CIS is honestly the most annoying non-diagnosis (IMO). It gets you literally nowhere except on a precipice waiting to either fall or just teeter on the edge for who knows how long.

One of the irritating things is that there are a couple of disease modifying drugs which are licensed for CIS: Avonex, Extavia and Rebif (see MS Decisions aid | MS Trust for the decision aid). They are all interferon betas, which aren’t the best at preventing relapses (about 30%ish), but they are better than nothing.

The fear and worry you’re living with isn’t going to disappear regardless of your diagnosis. If you are diagnosed with MS, you’ll still have the same fears about relapses.
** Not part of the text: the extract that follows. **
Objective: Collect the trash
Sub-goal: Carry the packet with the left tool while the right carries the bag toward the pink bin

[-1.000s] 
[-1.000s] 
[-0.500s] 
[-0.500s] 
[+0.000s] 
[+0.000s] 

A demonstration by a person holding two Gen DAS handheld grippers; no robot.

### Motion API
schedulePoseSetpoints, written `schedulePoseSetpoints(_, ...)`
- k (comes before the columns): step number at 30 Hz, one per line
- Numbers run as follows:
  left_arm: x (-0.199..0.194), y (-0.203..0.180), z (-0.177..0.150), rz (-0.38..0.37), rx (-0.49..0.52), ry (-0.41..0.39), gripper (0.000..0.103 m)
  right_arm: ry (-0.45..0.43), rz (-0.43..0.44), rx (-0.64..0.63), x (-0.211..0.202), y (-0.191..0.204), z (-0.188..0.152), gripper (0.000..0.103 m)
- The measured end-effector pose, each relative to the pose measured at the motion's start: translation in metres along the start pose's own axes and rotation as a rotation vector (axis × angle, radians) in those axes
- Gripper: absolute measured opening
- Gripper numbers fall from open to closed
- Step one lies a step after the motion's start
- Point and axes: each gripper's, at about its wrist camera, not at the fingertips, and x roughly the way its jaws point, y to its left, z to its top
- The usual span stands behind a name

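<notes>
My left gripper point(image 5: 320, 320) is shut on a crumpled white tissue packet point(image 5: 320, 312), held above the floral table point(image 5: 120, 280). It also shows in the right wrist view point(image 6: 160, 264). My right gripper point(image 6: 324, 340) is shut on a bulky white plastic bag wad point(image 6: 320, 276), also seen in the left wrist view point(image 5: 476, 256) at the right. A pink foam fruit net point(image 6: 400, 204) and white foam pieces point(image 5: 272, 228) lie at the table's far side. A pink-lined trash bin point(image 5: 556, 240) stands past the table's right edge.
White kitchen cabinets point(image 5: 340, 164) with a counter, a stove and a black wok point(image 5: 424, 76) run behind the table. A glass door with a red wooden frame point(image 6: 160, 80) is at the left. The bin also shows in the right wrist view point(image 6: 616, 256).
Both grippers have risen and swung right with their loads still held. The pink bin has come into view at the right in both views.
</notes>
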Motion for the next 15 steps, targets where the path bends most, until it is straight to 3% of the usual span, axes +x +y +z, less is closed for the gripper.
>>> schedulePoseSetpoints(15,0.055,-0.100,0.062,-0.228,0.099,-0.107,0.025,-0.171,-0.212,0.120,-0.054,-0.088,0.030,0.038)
If you’re left in ‘limbo’, the worries will remain.

I suppose what I’m saying is that you are going to have to live with fear. Those of us diagnosed with relapsing remitting MS do. A relapse can come at any time. You manage to put that worry out of your head and just carry on with life.

I started my MS journey in 1997 at which point I was initially told ‘it’s not MS’ (falsely and I think the neurologist knew that). If they’d had the option then, it might have been called CIS. At that time there was no simple way to look for answers, so I just learned to live with relapses and put the fear to the back of my mind. I sort of wondered why I’d fall over my feet at times, or why I was seeing double or having spasms in my legs, but I think I’ve always had a Scarlet O Hara attitude - ‘I’ll think about it tomorrow’!

At that time it would have done me no good in any case to be diagnosed with RRMS or CIS. There were no licensed DMDs until 2002 when I was formally diagnosed following a bigger relapse than those I’d just been living with in ignorance.

What I’d expect to happen to you in the short to medium term is that the symptoms of your initial episode will continue to improve. This is the usual pattern of relapses. You feel as though the symptoms will never go away, but slowly they will. One day you’ll wake up and suddenly realise your pain or double vision (for example) have improved or even vanished.

Try not to put your life on hold, ‘just in case’. It’s possible that you will have further relapses and that you’ll ultimately be diagnosed with MS. Your university should be able to support you whether you have further relapses and are diagnosed, or even if you don’t relapse further but find the symptoms you still have remain.

Meanwhile, you could ask the MS team if it’s possible for you to start a DMD to attempt to avoid further relapses.

Best of luck


Don’t they prescribe DMDs for CIS? I thought they did. I mean they are beginning to prescribe tecfidera for radiologically isolated syndrome… Perhaps you should ask to go on a DMD as it can help prevent future episodes. As for your university education, disclose to your university your condition and they will be understanding and helpful - they need to have protocols in place under disability laws. See what special accomodations they provide. On the other hand, if you are not feeling well and would rather defer for a year, talk to them again. Good luck!